If we have patches of 100 mcg coming into the city of Timmins, these are very lucrative for gangs, but we need to be able to take the preventive approach to stop this kind of heavy duty opiate being brought into our communities and then affecting people who may not have otherwise gotten into drugs. I know some wonderful young people who had their lives ahead of them who have been affected by fentanyl, and people who have died from it.

What does my colleague think about the need for these coherent, grass roots, preventive approaches, first, to prevent these kinds of drugs coming into our communities and keep people from getting involved in the drug trade, and also to be able to stop it by going after the gangs who are trading in fentanyl patches?

Ethics April 20th, 2015

Mr. Speaker, as one of the 74 MPs who called on Duffy, I see the member is feeling very touchy today. Let us lower the temperature and see if he can help explain this to me.

I need assistance from the Prime Minister of Canada who said, “To Duff....Thanks for being one of my best, hardest working appointments ever”. Here is the thing. He was put in to represent Prince Edward Island. He never introduced a single piece of legislation. His diary mentioned dinner 616 times, lobster dinners 24 times, his dog Chloe 47 times, but Senate business a mere 2 times. This is the business Canadians are—

Ethics April 20th, 2015

Mr. Speaker, Canadian taxpayers certainly did not get much value out of Mike Duffy's time as a senator, but at least 74 Conservative MPs did very well and they did not even have to be his cousin.

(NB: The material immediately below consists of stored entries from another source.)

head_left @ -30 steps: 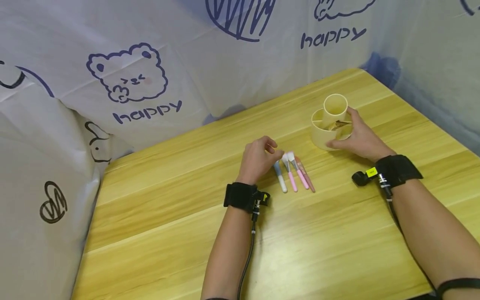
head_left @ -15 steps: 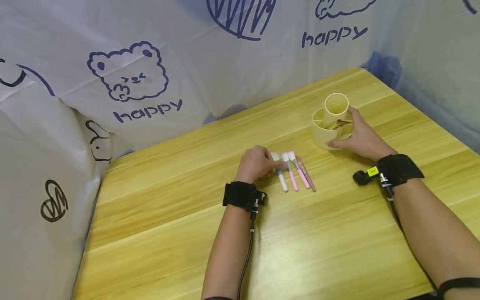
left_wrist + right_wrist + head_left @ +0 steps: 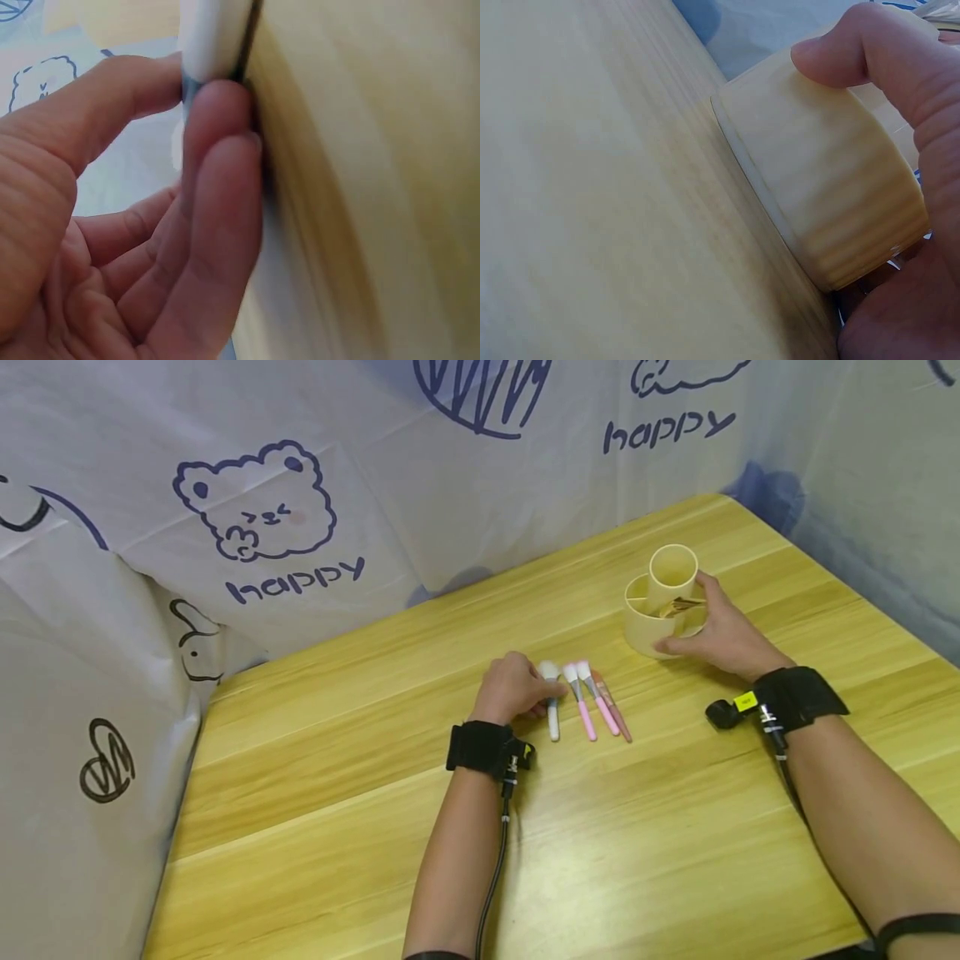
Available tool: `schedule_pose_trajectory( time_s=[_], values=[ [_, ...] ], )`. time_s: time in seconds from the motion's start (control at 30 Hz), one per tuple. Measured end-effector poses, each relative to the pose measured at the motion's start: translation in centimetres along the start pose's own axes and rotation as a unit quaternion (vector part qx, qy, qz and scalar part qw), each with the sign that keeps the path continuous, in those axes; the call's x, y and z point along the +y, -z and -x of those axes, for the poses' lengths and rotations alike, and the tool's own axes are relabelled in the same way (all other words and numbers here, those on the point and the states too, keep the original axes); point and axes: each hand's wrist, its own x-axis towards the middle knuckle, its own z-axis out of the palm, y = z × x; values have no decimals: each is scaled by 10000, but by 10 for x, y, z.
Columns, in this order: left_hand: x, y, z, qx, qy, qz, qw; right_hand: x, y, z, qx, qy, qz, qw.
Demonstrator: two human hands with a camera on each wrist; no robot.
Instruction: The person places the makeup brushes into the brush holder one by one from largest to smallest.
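My left hand (image 3: 510, 687) pinches a makeup brush with a white handle (image 3: 553, 724) and pale bristles, thumb on one side and fingertips on the other. The left wrist view shows the white handle (image 3: 214, 37) between thumb and fingertips, close along the tabletop. With thumb and fingers spread around its side, my right hand (image 3: 726, 635) grips a cream round brush holder (image 3: 647, 633) that has a taller tube and lower compartments. The holder's wall (image 3: 810, 172) fills the right wrist view, its base at the table. Something gold-coloured (image 3: 678, 607) sits in a lower compartment.
Two pink-handled brushes (image 3: 586, 720) with white bristles lie right of the pinched one, beside a slim brownish-pink stick (image 3: 619, 722). They rest on the wood-grain table (image 3: 322, 777). A printed white cloth (image 3: 450, 502) hangs behind its far edge.
My left hand has come down onto the white-handled brush, pinched it, and drawn it slightly left, away from the pink brushes. My right hand and the holder stay in place.
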Motion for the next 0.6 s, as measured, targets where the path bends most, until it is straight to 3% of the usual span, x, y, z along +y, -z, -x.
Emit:
schedule_pose_trajectory(
  time_s=[0.6],
  values=[
    [3, 9, 0, 432, -239, -17, 9988, 1, -1, -1, 11, 56, 75, 10000]
  ],
)
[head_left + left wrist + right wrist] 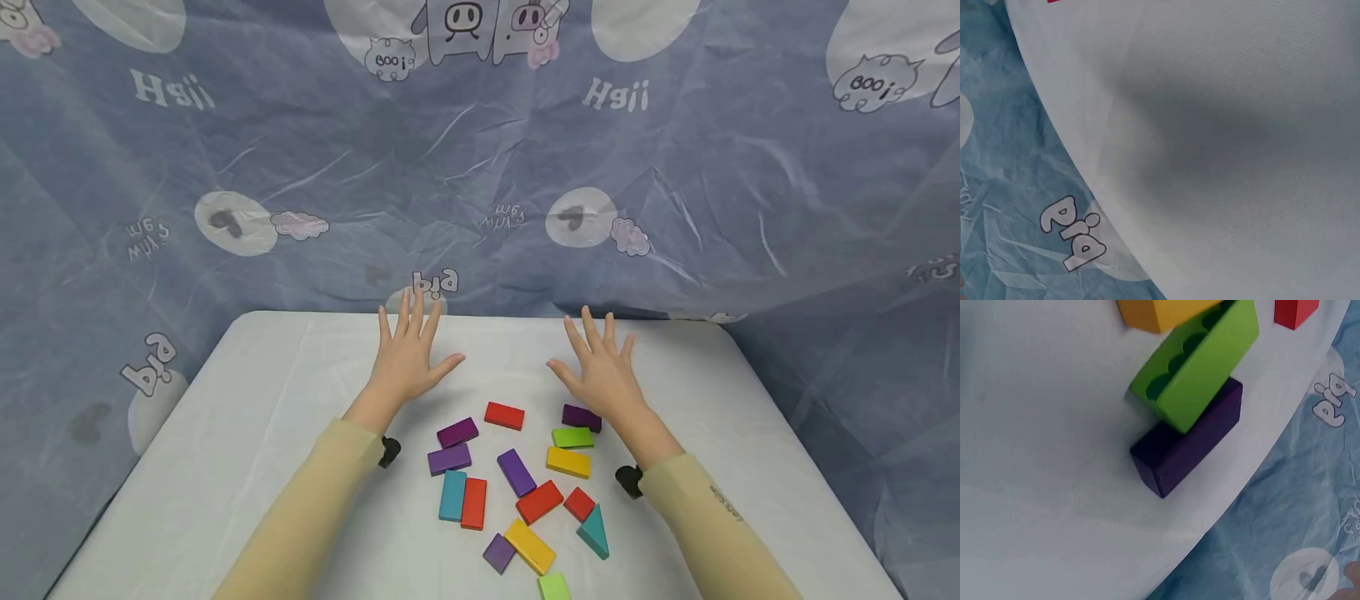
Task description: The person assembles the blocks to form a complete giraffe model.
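My left hand (407,362) is held out with fingers spread near the table's far edge, left of the blocks, holding nothing. On the other side my right hand (603,375) has its fingers spread too and is nearest a dark purple block (582,417). In the right wrist view a green block (1207,369) with dark scalloped marks on one side rests against that purple block, beside a yellow block (1166,312). A red block (504,416) lies between the two hands. Two purple blocks (457,432) lie nearest my left wrist.
Toward me lie a blue block (452,496), a teal triangular block (594,532), a yellow block (530,547) and several more blocks. Everything stands on a white table (247,400). A blue-grey printed curtain (450,167) hangs behind its far edge.
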Demonstrator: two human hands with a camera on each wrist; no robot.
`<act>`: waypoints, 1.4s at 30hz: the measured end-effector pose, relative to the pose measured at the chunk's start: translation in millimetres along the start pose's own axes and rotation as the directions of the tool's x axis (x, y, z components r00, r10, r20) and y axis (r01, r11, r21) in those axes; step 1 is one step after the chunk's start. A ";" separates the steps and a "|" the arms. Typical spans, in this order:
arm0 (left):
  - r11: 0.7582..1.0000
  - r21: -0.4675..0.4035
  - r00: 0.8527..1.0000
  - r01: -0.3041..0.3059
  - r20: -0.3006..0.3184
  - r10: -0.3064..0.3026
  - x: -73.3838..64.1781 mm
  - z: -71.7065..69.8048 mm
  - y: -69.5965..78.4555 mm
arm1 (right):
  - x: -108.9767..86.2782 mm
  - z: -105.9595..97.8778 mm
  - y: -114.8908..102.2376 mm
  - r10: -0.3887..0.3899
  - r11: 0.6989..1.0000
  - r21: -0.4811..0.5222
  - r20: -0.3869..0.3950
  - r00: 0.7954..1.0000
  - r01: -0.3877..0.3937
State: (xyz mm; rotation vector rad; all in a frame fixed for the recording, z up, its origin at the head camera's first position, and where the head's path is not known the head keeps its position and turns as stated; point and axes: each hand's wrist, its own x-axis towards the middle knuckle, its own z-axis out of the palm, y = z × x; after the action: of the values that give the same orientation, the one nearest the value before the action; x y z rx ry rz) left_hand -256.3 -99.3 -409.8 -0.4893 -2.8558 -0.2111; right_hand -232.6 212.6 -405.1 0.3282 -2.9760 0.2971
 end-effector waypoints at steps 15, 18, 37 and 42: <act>0.994 0.016 0.994 -0.104 0.033 0.103 -22.4 11.3 13.9 | -27.6 18.7 -17.2 -0.083 0.996 0.017 0.033 0.996 0.082; 0.991 0.043 0.992 -0.124 0.036 0.122 -27.7 16.3 16.5 | -33.9 23.4 -18.7 -0.095 0.995 0.018 0.037 0.995 0.095; 0.938 -0.129 0.919 -0.321 0.197 0.342 -69.3 38.5 44.9 | -75.7 38.2 -30.8 -0.195 0.980 0.059 0.090 0.977 0.190; 0.901 -0.137 0.870 -0.413 0.233 0.434 -77.6 38.3 55.1 | -88.7 38.7 -34.7 -0.239 0.969 0.083 0.087 0.967 0.232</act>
State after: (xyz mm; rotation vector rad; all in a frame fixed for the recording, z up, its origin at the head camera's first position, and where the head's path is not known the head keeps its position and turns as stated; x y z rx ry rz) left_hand -174.2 -65.0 -460.8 -1.2277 -2.8941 -0.1969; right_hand -143.1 189.2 -450.0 0.7183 -2.9824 0.3707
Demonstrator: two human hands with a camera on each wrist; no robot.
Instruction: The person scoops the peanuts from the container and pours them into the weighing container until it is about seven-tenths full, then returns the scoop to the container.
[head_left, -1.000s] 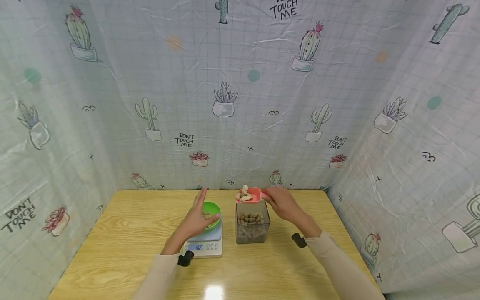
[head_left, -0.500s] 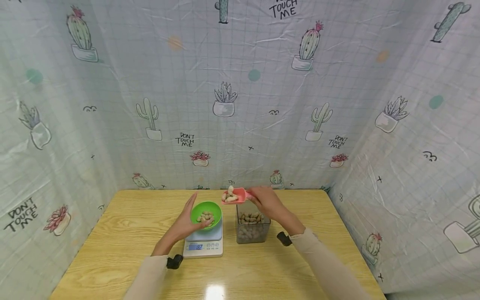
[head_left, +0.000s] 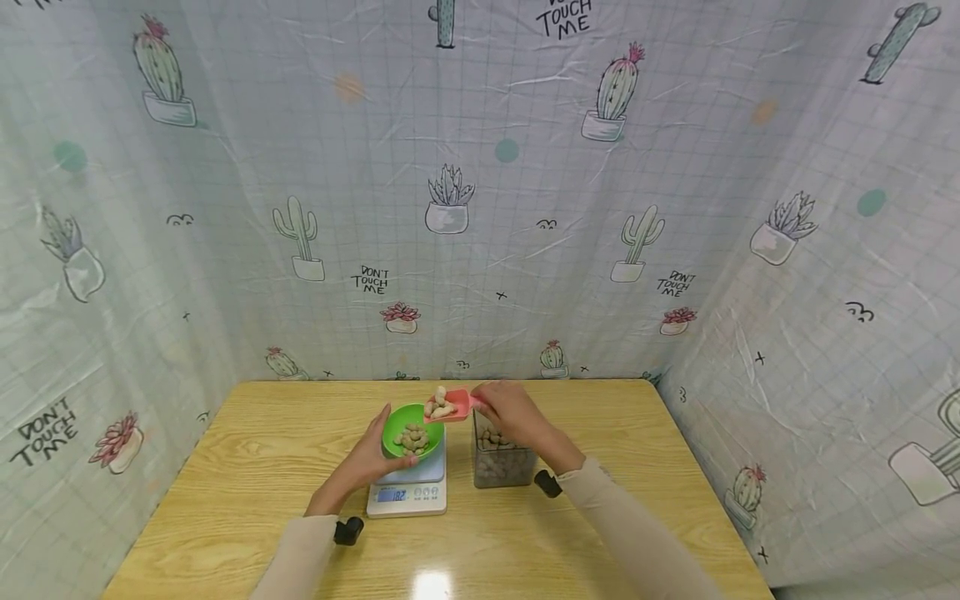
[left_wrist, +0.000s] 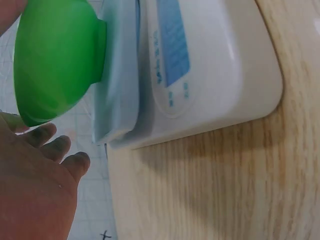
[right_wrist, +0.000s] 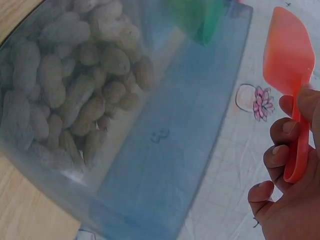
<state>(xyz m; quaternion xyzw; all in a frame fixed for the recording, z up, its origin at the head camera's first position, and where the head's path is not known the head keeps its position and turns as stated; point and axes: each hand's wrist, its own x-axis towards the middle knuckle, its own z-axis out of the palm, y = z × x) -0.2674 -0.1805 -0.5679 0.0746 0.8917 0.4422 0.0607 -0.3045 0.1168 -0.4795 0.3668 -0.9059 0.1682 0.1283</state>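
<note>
A green bowl (head_left: 401,413) with peanuts (head_left: 412,438) in it sits on a white kitchen scale (head_left: 431,505). My left hand (head_left: 362,463) holds the bowl's left side, thumb at the near rim and index finger at the far side; the other fingers spread loosely in the left wrist view. My right hand (head_left: 513,415) grips the handle of a pink scoop (head_left: 460,403), which carries several peanuts, its front lip overlapping the bowl's right rim. In the right wrist view the fingers curl round the scoop's handle (right_wrist: 298,150). Below that hand stands a see-through grey container (head_left: 504,477) holding more peanuts.
Everything stands on a light wooden table (head_left: 285,433). A cactus-print curtain (head_left: 480,267) hangs behind it and along both sides. The scale's display (head_left: 392,495) is lit and faces the person.
My right hand has carried the loaded scoop leftward from above the container to the bowl's right rim, lowering it lately. My left hand has shifted from over the bowl to its left side.
</note>
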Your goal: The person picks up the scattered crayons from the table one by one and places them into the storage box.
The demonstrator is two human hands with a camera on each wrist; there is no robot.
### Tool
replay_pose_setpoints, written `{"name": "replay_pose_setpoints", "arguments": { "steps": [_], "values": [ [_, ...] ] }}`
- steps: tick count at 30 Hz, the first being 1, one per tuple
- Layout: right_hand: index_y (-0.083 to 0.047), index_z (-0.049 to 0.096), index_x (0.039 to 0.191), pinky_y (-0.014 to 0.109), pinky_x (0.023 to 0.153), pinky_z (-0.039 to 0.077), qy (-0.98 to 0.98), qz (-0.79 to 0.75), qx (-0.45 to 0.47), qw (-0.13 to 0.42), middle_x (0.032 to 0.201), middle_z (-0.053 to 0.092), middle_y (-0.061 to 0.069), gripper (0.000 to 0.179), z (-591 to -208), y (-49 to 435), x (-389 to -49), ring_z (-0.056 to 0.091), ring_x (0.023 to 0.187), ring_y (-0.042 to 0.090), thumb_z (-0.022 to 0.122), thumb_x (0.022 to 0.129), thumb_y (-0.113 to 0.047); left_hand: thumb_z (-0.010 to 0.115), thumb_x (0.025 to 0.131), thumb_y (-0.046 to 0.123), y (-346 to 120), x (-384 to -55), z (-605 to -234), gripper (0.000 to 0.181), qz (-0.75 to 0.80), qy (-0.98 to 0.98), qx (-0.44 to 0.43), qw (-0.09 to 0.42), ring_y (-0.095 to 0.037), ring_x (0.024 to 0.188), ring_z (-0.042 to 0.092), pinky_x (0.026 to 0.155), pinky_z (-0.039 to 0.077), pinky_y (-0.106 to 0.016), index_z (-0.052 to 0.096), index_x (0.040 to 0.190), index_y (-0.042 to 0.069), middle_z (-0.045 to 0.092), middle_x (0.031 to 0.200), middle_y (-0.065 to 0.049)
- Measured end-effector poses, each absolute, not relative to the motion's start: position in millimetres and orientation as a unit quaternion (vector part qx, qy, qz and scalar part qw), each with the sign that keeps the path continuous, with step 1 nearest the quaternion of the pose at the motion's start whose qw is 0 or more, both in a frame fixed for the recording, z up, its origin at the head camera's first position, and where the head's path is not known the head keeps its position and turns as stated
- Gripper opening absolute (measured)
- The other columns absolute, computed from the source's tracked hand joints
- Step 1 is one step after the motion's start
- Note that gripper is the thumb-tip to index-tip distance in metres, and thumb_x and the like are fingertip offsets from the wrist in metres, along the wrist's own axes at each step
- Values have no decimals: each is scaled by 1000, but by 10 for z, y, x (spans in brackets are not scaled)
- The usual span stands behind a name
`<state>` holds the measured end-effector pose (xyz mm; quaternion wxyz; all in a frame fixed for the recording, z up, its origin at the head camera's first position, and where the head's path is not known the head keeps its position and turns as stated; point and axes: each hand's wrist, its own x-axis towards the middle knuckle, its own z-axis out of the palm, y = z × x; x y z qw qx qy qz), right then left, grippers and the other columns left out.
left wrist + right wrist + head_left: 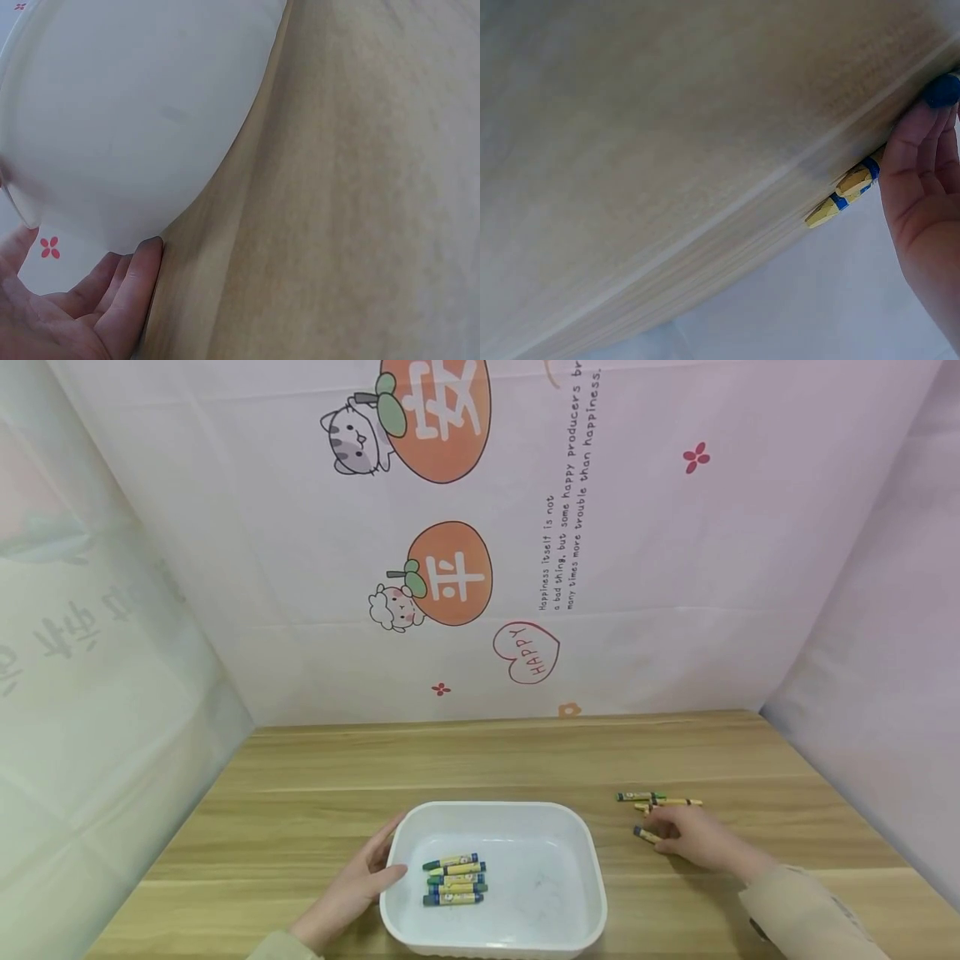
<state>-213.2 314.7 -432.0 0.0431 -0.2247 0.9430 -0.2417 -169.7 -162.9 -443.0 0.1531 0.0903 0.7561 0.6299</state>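
My left hand grips the left side of a white plastic tub, thumb over the rim and fingers against the outer wall. Inside, toward the left, several crayons in yellow wrappers lie side by side, mostly green-tipped. To the right of the tub, my right hand pinches a crayon with a dark blue end, low over the table. That dark blue crayon end shows at the fingertips in the right wrist view; the hand hides the rest.
Just beyond the right hand lie a green crayon and yellowish crayons, partly covered by the fingers. The wooden table ends at a printed white cloth behind, with cloth walls on both sides.
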Motion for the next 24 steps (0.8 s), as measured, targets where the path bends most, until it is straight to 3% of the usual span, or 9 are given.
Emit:
{"name": "replay_pose_setpoints", "arguments": {
  "steps": [12,20,24],
  "values": [
    [-5,65,104,18,61,44,937,-266,-217,59,86,62,-4,26,-4206,3021,-2163,50,74,0,67,80,-14,56,91,17,-1638,-1709,-4459,71,625,760,100,147,-38,118,49,81,56,-41,15,150,16,27,142,-37],
    [-6,65,104,19,61,45,935,-265,-235,27,85,61,-3,22,-3954,2782,-2229,51,76,3,66,83,-13,54,92,16,-1638,-1706,-4443,71,634,750,104,156,-34,117,50,81,56,-41,13,150,17,28,142,-36],
    [-8,64,107,21,62,46,934,-264,-238,44,85,61,-3,22,-3776,2573,-2251,53,78,8,63,85,-12,54,91,15,-1641,-1706,-4445,72,638,746,103,158,-32,115,52,80,56,-41,13,150,17,28,141,-37]
  ]
}}
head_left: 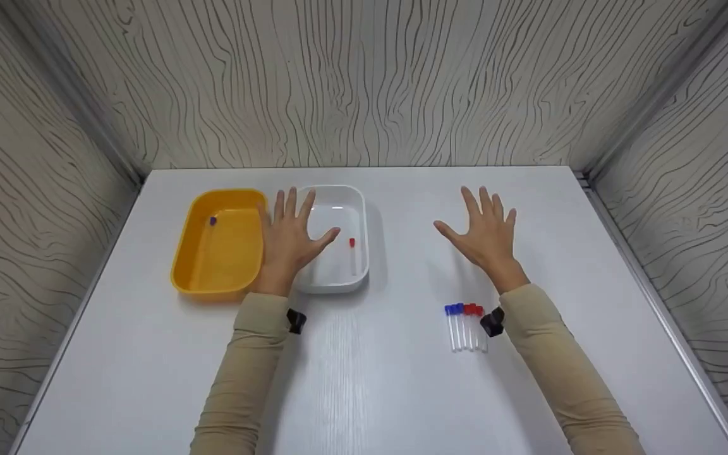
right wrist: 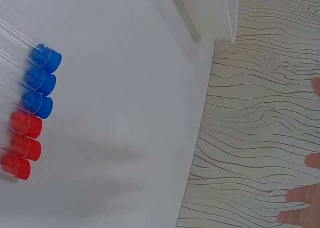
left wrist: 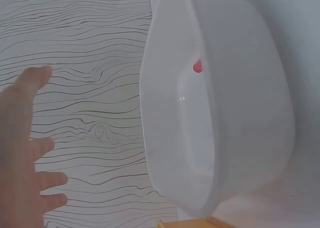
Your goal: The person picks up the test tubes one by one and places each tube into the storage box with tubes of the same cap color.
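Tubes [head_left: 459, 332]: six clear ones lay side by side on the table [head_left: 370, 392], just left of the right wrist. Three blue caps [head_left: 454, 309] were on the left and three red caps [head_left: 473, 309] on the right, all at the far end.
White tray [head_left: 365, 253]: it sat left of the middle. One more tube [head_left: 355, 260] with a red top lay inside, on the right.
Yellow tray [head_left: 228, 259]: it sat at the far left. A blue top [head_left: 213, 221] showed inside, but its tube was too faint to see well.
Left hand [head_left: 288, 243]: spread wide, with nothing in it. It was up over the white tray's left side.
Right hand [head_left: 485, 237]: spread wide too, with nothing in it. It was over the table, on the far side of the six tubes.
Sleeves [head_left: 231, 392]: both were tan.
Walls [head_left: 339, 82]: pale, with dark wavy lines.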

In fact, the biggest beneficiary appears to be the Prime Minister.

Duffy's diaries are pretty skint on his work as a senator, but have a lot of details of his work as a full-time booster for the party. Since Canadian people are on the hook for this, that makes this government business.

Why did the Prime Minister have Duffy travelling around the country working for the party when his job was supposed to be representing the people of Prince Edward Island? What was Duffy's special role to the Prime Minister?

Ethics April 2nd, 2015

Exactly, Mr. Speaker, this is Parliament. We are dealing with the business of government and the member is acting like a shopkeeper in a Monty Python cheese shop sketch.

While we are talking about it, we have one senator with $250,000 in bogus claims and another with $100,000. We are talking about taxpayer accountability.

Next week Mike Duffy goes on trial on charges of accepting a bribe that no one is charged with giving him. The bribe involved the Prime Minister's lawyer and chief of staff. Therefore, we ask the Prime Minister to clarify for Canadians how this can be. Will the Prime Minister agree to speak at the trial?